The American Federation of Labor (AFL) grew out of a conflict between trade unions and the Knights of Labor (Knights). In 1885 the Knights raided the territory of Local 144 of the Cigarmakers International in New York. Outraged, the president of Local 144, Samuel Gompers, called a conference with other trade unionists to discuss options. The conference demanded, among other things, that the Knights cease recruiting members from established trade unions and stop issuing their own union labels. Knowing that the Knights would not accede to these demands, the group called for another, larger conference. Responding to the call, delegates from 25 labor unions met in Columbus, Ohio, in December 1886 and created the AFL.
An executive council, elected by an annual convention controlled by the national trade unions (each national received one vote for every 100 members), was the AFL’s primary policy-enforcing body. The council was responsible for adjudicating jurisdictional disputes among member unions, helping form new national trade unions, and judging the merits of proposed boycotts. It also established state federations and, in some cases, local central bodies to coordinate union activities at those levels. A per capita tax levied on its affiliates provided most of the organization’s income.
Since each affiliate retained its autonomy, the AFL had little real power. It tended to determine jurisdictional disputes, for example, in favor of the stronger contender rather than upon the merits of the case. But the best illustration of its weakness was its inability to enforce its constitutional prohibition against discrimination. Although it denied affiliation to the boilermakers union because its constitution contained a “white only” clause, it was powerless against members practicing de facto exclusion. At the turn of the century only one, of its more than 50 affiliates, the United Mine Workers of America, had a sizable African-American membership.
The exclusionary policy of AFL member unions extended to women and the unskilled. By 1895 less than 6 percent of all union members were women. Formed to protect their skilled members from the encroachment of machines, craft unions spurned industrial workers. Moreover, they feared that if industrial workers were permitted membership, the more numerous unskilled laborers would force their skilled brethren into hopeless strikes.
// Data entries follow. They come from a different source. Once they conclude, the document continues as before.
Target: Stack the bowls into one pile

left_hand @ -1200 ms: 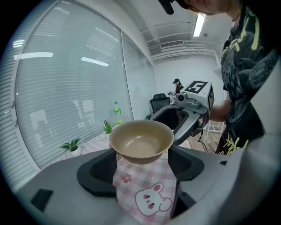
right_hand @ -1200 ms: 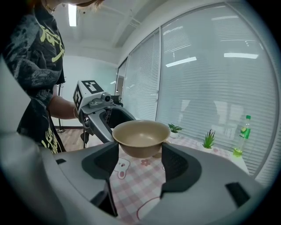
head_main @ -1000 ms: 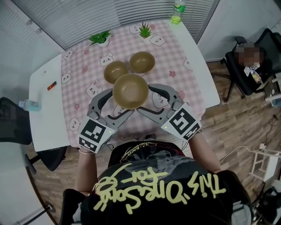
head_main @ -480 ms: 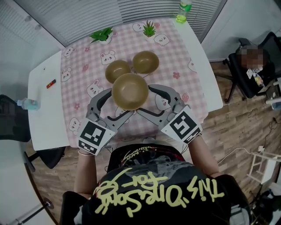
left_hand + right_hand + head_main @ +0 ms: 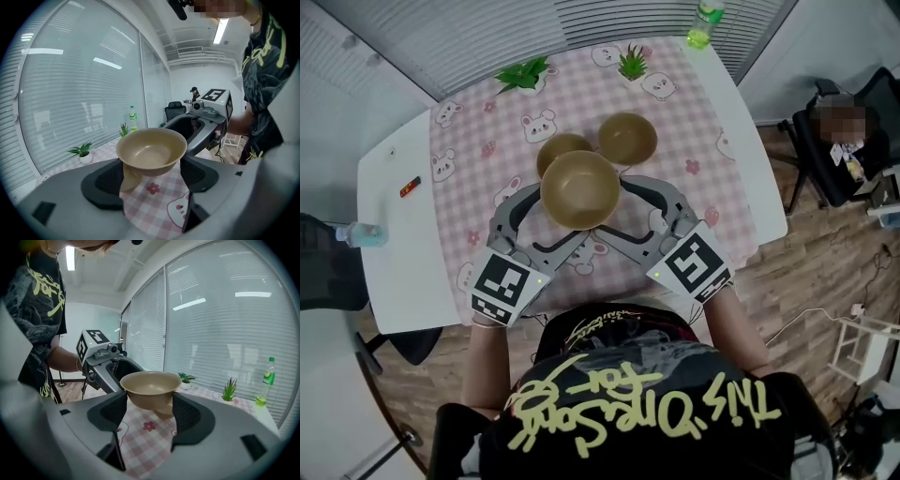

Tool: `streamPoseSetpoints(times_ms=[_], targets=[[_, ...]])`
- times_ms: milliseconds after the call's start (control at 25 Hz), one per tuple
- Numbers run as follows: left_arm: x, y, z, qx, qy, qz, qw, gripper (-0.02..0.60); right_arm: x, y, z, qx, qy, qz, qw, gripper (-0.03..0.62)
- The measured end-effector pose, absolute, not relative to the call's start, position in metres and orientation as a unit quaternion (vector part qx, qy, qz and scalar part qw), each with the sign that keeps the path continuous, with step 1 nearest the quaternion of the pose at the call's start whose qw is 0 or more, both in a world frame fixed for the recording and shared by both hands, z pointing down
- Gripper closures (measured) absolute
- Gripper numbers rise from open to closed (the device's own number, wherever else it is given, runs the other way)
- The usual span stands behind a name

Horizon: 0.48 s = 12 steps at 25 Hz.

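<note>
A tan bowl (image 5: 579,187) hangs above the pink checked tablecloth (image 5: 478,141), carried by both grippers at once. My left gripper (image 5: 555,217) comes in from the left and my right gripper (image 5: 614,211) from the right. Each one's jaws stand wide and press the bowl's sides. The left gripper view shows the held bowl (image 5: 151,150) between its jaws, and so does the right gripper view (image 5: 150,383). Two more tan bowls rest on the cloth: one (image 5: 559,145) partly hidden behind the held bowl, the other (image 5: 627,138) to its right.
Two small potted plants (image 5: 523,75) (image 5: 634,64) and a green bottle (image 5: 703,23) stand along the table's far edge. A water bottle (image 5: 358,234) and a small red item (image 5: 410,187) lie at the left. A person sits on a chair (image 5: 834,141) at the right.
Both grippers have carried the held bowl away from me, toward the two bowls on the cloth. It now overlaps the left one more.
</note>
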<state>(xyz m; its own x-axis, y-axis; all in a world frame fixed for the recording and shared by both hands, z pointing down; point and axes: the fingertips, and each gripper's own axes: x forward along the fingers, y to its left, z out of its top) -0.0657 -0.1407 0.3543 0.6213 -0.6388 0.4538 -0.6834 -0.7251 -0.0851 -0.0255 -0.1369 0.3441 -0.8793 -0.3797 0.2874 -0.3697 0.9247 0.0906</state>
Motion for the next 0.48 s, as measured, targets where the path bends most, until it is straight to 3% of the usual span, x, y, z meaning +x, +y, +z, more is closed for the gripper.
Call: streamPoseSetpoints(times_ms=[480], targets=[[-0.092,-0.17,0.374,0.895,-0.367,0.245,0.065,0.198,-0.053,-0.166,0.362,0.197,-0.966,0.001,0.167,0.285]])
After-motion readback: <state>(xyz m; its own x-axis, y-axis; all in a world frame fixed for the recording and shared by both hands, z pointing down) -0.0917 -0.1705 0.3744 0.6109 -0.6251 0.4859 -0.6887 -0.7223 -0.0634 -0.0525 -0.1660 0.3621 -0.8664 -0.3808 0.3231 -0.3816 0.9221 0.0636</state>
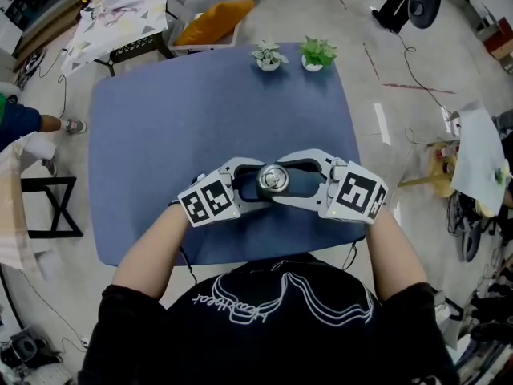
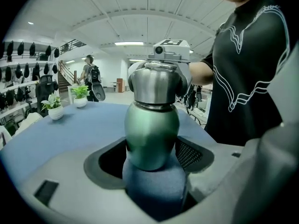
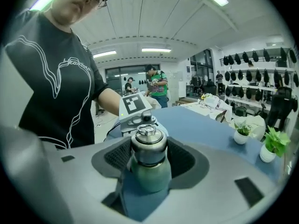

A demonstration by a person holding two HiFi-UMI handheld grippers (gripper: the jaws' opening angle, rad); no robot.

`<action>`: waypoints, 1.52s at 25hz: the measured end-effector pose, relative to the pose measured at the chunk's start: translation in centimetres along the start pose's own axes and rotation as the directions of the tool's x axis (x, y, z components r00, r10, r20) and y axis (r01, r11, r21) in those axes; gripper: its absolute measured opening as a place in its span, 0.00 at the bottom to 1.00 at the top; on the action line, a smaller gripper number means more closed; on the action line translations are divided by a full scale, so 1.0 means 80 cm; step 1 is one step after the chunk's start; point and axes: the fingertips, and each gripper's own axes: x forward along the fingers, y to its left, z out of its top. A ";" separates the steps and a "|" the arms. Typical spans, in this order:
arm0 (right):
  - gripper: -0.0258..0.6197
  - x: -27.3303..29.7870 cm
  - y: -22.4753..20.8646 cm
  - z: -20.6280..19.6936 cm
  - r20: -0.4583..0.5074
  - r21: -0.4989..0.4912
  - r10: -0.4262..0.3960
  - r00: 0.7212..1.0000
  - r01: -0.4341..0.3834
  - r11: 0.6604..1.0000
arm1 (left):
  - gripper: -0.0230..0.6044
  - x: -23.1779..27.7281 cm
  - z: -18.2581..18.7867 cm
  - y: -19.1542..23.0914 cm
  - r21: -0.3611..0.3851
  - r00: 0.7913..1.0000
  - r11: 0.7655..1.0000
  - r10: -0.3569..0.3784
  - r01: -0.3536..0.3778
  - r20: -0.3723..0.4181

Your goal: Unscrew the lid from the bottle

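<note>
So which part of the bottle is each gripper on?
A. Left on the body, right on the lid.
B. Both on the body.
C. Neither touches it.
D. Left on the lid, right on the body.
A: the green body sits between the left gripper's jaws, the steel lid between the right gripper's jaws.

The one legible print is a small script word (image 1: 232, 312) on the chest of the person's black shirt (image 1: 160, 335); it seems to read "Heartbeat".
</note>
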 end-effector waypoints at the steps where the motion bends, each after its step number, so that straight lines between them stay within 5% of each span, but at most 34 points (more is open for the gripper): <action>1: 0.42 0.000 0.000 0.000 -0.005 -0.009 0.026 1.000 -0.026 1.000 | 0.55 0.000 0.000 0.000 0.008 1.000 1.000 -0.014 0.014 -0.005; 9: 0.42 0.003 0.004 0.000 -0.068 -0.085 0.155 0.986 -0.160 0.983 | 0.55 -0.001 -0.001 -0.001 0.038 0.995 0.995 -0.095 0.095 -0.007; 17: 0.44 0.002 0.004 -0.001 -0.060 -0.049 0.119 0.991 -0.122 0.991 | 0.55 0.000 -0.001 -0.001 0.015 0.998 0.998 -0.062 0.062 -0.004; 20: 0.56 0.003 0.006 0.002 -0.022 -0.010 0.064 0.998 -0.064 0.998 | 0.55 0.002 -0.002 -0.001 -0.013 1.000 1.000 -0.019 0.019 0.007; 25: 0.58 0.001 0.003 0.008 0.067 0.029 -0.130 0.989 0.128 0.991 | 0.55 0.001 -0.003 0.001 -0.056 0.998 0.996 0.065 -0.065 0.007; 32: 0.57 -0.003 0.007 0.001 0.100 0.106 -0.360 0.928 0.349 0.931 | 0.55 0.001 -0.004 0.000 -0.144 0.977 0.967 0.214 -0.212 -0.001; 38: 0.53 -0.004 0.004 0.002 0.151 0.213 -0.486 0.861 0.452 0.866 | 0.55 0.000 -0.004 -0.001 -0.217 0.943 0.921 0.333 -0.324 0.003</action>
AFL unions believed that collective bargaining, supported by strikes and boycotts, was the best means to improve economic conditions for their members. A series of disastrous strikes such as the Homestead Strike generated questions about the effectiveness of wage-conscious unionism. Led by socialists, those favoring a more political tack attempted to have the 1892 convention convert itself into an independent political party. Gompers, however, defeated the movement. The following year the political actionists defeated Gompers’s bid for reelection, but their victory was fleeting, as Gompers was elected president again in 1895. Under his leadership the AFL remained committed to pursuing economic goals while rewarding its friends and punishing its enemies in elections, regardless of party affiliation. Over the years the policy proved effective. The exclusionary practices of most AFL unions, however, limited the beneficiaries of these gains to skilled white males, creating, in a sense, an aristocracy of labor.
Further reading: Stuart B. Kaufman, Samuel Gompers and the Origins of the American Federation of Labor, 1848-1896 (Westport, Conn.: Greenwood, 1973).